Nowadays, a great challenge consists in the downscaling at the nanometer scale of electronic components in order to improve speed and efficiency of semiconductor materials. In this task, modeling and numerical simulations play an important role in the determination of the limit size of the nanotransistors At the nanoscale, quantum effects have to be considered and the Schrödinger equation (1) is prominent equation in this context. In the so-called semiclassical regime or when the transport is strongly confined, the solution endows space-time highly oscillations which are very difficult to capture numerically.

An important application is the modeling of charged particles transport in graphene. Graphene is a sheet of carbone made of a single layer of molecule, organised in a bidimensional honeycomb crystal. The transport of charged particles in this structure is usually performed by Dirac equation (which is the relativistic counterpart of the Schrödinger equation). Due to the unusual properties of graphene -at room temperature, electrons moving in graphene behave as massless relativistic particles- physicists and compagnies are nowadays actively studying this material. Here, predicting how the material properties are affected by the uncertainties in the hexagonal lattice structure or in external potentials, is a major issue. Then, one can wonder how to combine multiscale UA schemes with some well-known UQ numerical methods (as stochastic Galerkin (SG) approaches) ?

Population dynamics

The main goal is to characterize how spatial propagation phenomena (diffusion, transport, advection, ...) affect the time evolution of the demography of a population. In collaboration with Y. Lagadeuc (ECOBIO, Rennes), this question has been studied for plankton. In this context, mathematical models have been proposed and it has been shown that the spatial dynamic (in this context, due to the marine current) which is fast compared to demographic scales, can strongly modify the demographic evolution of the plankton.

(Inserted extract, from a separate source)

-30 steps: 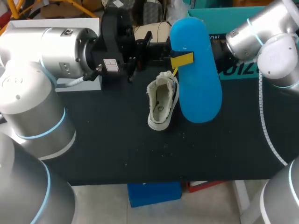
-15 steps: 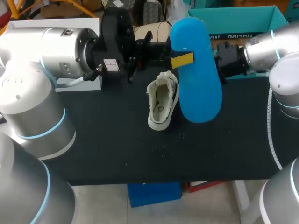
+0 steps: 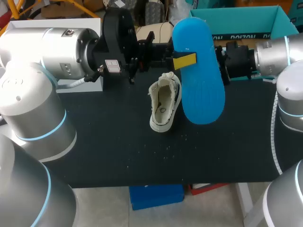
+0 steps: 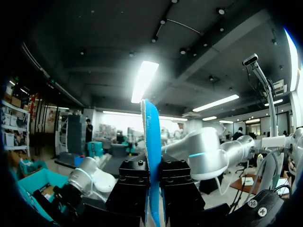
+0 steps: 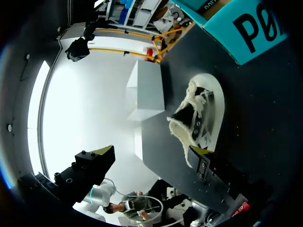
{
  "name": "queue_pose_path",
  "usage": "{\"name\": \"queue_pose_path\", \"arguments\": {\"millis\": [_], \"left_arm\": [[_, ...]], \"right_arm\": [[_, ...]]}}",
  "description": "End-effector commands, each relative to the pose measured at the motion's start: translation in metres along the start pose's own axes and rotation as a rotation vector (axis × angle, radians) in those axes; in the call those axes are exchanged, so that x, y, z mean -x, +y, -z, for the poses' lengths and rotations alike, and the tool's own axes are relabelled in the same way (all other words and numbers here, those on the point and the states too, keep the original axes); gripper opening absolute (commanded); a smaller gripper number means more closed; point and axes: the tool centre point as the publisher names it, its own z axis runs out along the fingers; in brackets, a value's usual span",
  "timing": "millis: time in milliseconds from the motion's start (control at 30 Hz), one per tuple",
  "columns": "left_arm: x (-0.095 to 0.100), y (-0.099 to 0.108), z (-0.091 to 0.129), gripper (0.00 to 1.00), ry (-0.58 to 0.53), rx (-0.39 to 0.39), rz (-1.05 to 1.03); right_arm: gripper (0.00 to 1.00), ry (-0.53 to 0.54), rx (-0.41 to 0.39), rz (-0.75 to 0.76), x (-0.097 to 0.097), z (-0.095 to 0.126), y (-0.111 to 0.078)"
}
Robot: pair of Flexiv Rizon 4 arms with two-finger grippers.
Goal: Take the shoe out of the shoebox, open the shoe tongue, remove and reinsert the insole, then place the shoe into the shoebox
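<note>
Pinching blue insole (image 3: 201, 85), left gripper (image 3: 183, 60) hangs near shoe (image 3: 163, 101); right gripper (image 5: 151, 153) seemingly parted.

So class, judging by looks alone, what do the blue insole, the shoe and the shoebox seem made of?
The blue insole looks like foam: matte, smooth, uniform. The shoe is likely canvas: cream, fuzzy-edged collar. The shoebox seems cardboard: thin flat teal walls.

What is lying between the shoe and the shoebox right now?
Only bare table, by the right wrist view; in the head view the held-up blue insole covers that stretch.
</note>
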Motion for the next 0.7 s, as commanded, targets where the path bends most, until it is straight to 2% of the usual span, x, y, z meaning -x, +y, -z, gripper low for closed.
{"name": "queue_pose_path", "arguments": {"millis": [33,333,700], "left_arm": [[-0.001,0.002,-0.001,0.00,-0.003,-0.002,-0.001],[-0.001,0.002,-0.001,0.00,-0.003,-0.002,-0.001],[-0.001,0.002,-0.001,0.00,-0.003,-0.002,-0.001]], "right_arm": [[1.00,0.050,-0.007,0.009,-0.003,0.000,0.000],[1.00,0.201,-0.055,-0.013,-0.013,-0.002,-0.002],[1.00,0.257,-0.048,-0.011,-0.015,-0.004,-0.008]]}}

In collaboration with Ecole d'Agronomie de Rennes, a mathematical study on the demography of a parasite fungi of plants has been performed. In this context, the demography is specific: the fungi can proliferate through sexual reproduction or through parthenogenesis. This two ways of reproduction give rise mathematically to quadratic and linear growth rates with respect to the population variable. The demography is then coupled with transport (transport of fungi spore by wind). Here, the goal is characterize the propagation of the fungi population by finding travelling waves solutions which are well adapted to describe the evolution of invasive fronts. Moreover, this approach enables to recover with a good agreement realistic examples (infection of ash or banana tree) for which experimental data are available.

In these contexts, mathematical models are a powerful tool for biologists since measurements are very complicated to obtain and laboratory experiments hardly reproduce reality. The models derived are multiscale due to the nature of the underlying phenomena and the next step is to provide efficient numerical schemes.